Find more infos here and slides/docs here. We have two issues as developers that shouldn’t be mixed: performance (leopard) & scalability (bird flocks). Starts with SOA, and how the front-end/back-end architectures looks like (with the example of local.ch where Patrice was front-end developer). Key points: dependencies local to services (DB, queues, synchronization), data replication/rsync. Try simple service that works. Services are the new classes, or maybe the new packets, or DB table. Motivation: modularity (team separation, clear boundaries, easier migrations, replacements, versioning), services/code reuse, best tool for each job (language, dependencies, tools), scalability, & competence center (each modules knows how to do its own job). On the other hand, it’s more expensive, complex set-up (training, deployment, training, automation), hard to see the big picture of the app & runtime, performance, data joins over net (should be avoided anyway). HTTP has a lot of problems already solved, so don’t re-implement your own RPC protocol (caching compression, error handling, authentication, content negotiation, documentation). Bonus: load balancing, proxying (squid), encryption (ssl). 500 internal server error is cool, because it says “we don’t want to find out what the real error is”. 402 payment required is also nice. He gave a little intro to caches, with ETags, if-none-match, expires, etc.

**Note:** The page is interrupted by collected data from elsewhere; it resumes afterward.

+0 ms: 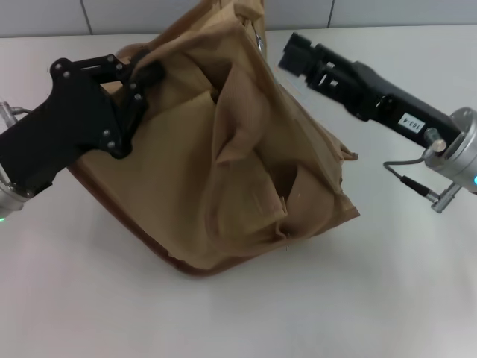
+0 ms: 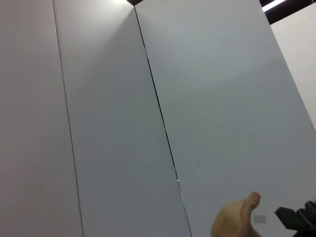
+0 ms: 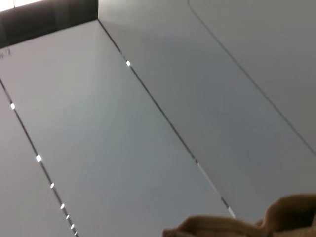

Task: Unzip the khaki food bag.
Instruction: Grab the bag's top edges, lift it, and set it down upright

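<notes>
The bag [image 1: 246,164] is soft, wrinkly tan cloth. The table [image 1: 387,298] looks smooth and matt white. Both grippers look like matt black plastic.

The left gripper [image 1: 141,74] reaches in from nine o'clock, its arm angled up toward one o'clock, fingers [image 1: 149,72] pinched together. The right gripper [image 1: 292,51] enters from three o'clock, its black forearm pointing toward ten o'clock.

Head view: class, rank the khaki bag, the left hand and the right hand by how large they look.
1. khaki food bag, largest by far.
2. left hand and right hand: too alike to rank, and nearness differs.
</notes>
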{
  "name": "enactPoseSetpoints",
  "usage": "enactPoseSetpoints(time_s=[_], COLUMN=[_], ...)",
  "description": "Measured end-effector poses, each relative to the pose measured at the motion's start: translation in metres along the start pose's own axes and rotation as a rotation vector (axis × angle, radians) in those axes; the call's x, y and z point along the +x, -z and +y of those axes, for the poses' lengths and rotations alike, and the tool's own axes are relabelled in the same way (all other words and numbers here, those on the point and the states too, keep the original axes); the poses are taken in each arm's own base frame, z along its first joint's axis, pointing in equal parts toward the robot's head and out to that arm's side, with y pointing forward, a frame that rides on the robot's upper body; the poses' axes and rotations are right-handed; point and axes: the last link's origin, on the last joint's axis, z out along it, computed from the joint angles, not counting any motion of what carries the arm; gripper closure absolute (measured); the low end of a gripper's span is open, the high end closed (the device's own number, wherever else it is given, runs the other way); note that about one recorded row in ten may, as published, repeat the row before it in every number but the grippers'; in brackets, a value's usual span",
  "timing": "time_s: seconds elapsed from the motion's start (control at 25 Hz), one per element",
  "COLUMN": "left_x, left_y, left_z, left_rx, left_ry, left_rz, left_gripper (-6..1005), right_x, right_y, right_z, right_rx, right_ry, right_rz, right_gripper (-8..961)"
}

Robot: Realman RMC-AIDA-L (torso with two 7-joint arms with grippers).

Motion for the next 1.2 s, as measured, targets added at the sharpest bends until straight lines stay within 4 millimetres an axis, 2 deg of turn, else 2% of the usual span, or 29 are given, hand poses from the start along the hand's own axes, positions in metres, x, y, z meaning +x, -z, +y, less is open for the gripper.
enactPoseSetpoints(time_s=[0.24,0.6,0.8,1.2], left_x=[-0.002,-0.002,-0.003,-0.007], left_y=[0.000,-0.002,-0.004,-0.007], left_z=[0.004,0.003,0.003,0.010], left_rx=[-0.002,-0.001,-0.006,-0.029], left_ry=[-0.012,-0.014,-0.012,-0.007], left_rz=[0.005,0.005,0.003,-0.007], left_gripper=[939,939,939,939], right_x=[-0.003,0.003,0.010,0.018], right_y=[0.005,0.005,0.005,-0.001], right_z=[-0.005,-0.006,-0.005,-0.006], right_rx=[0.048,0.063,0.064,0.077], right_ry=[-0.057,-0.070,-0.069,-0.086], right_rz=[-0.040,-0.012,0.004,0.016], right_gripper=[205,257,441,441])
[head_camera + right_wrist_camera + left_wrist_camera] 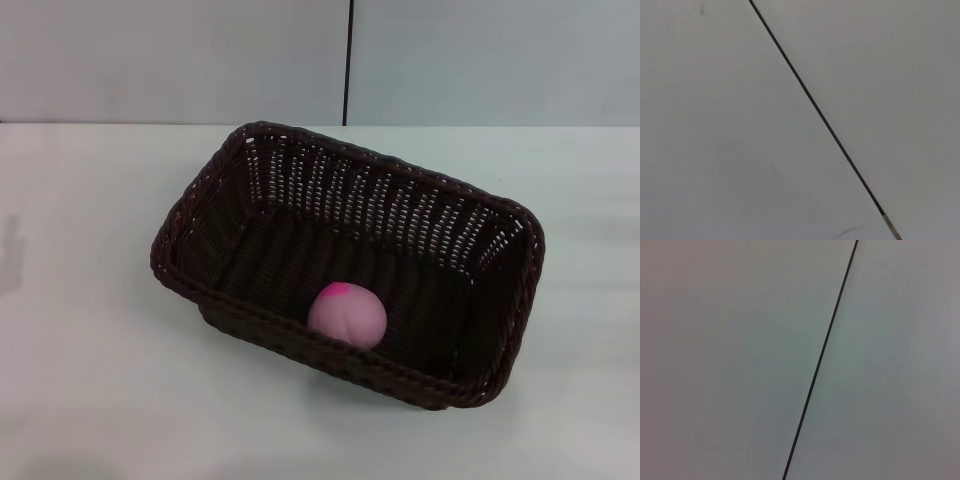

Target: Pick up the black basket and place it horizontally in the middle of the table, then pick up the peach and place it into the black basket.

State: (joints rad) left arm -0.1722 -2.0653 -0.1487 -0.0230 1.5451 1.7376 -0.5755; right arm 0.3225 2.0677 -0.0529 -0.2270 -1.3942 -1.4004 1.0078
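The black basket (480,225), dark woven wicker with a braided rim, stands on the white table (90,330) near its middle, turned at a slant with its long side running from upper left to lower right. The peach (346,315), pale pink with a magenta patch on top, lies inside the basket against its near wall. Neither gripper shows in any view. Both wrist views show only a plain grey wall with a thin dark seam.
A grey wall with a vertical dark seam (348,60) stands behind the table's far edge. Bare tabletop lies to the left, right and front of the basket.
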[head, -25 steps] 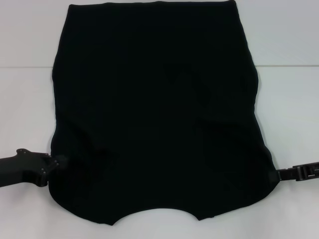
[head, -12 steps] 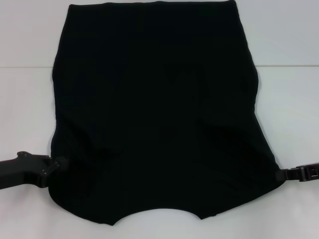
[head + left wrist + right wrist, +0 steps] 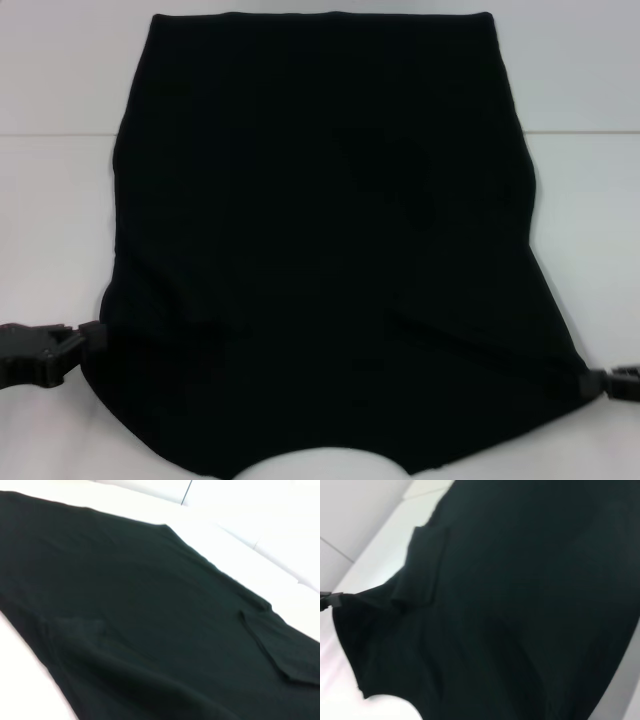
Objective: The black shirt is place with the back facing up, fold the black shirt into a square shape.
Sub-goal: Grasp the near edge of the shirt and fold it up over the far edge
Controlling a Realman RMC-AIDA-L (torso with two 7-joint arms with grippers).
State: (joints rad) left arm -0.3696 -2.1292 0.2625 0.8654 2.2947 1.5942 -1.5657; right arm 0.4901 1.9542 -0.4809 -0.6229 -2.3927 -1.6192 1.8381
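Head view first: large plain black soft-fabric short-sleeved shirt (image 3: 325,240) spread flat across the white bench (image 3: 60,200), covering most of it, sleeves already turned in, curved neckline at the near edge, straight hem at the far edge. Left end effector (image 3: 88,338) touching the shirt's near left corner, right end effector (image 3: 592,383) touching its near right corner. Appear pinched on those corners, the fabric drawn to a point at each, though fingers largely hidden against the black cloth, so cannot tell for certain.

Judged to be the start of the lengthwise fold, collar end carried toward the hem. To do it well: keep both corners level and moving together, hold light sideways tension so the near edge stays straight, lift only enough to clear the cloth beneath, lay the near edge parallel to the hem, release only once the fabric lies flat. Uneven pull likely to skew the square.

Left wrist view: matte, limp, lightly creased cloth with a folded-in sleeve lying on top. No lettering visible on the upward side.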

Then he shows the mnemonic architecture, how the different computers are bound and yield the final application. They have developed a python framework (on top of wsgi). It seems a clean tool to build distributed apps that fully communicate over HTTP.
NoSQL oder Not only SQL, Dr. Michael Marth (@michaelmarth), Founder marth.software.services.
NoSQL? Bunch of projects with common persistence requirements. Relational overlaps with non-relational. Two focuses: data models and scalability. no signle point of failure, transparent to the app, horizontal scaling (more servers=more capacity). Data first, structure later. Data model, granular, binary, node level access control. He mentioned jackrabbit as an example. The sweet spot of web content. The CouchDB uses a schemaless data model (just JSON). No odbc, no jdbc, just http. Example of couchdb. No SQL, but map-reduce (for queries in CouchDB), and gives an example. Parallelizable (cool word, eh?)! CouchDB designed for replication (incremental & on demand). For example, synchronize address book on mobile phones and computers & apps (hear that apple?). Sweet spot: distributed databases with schema-less data. Apache cassandra (initially for facebook mail search, but now also twitter, digg). Data model: key-value on steroids. High availability (suited for datacenters), eventually consistent, tunable tradeoffs between consistency. Sweet spot: really large data sets & high availability. When it comes to performance, hmm…, well depends on what we want to compare.
The rest of the talks will follow later.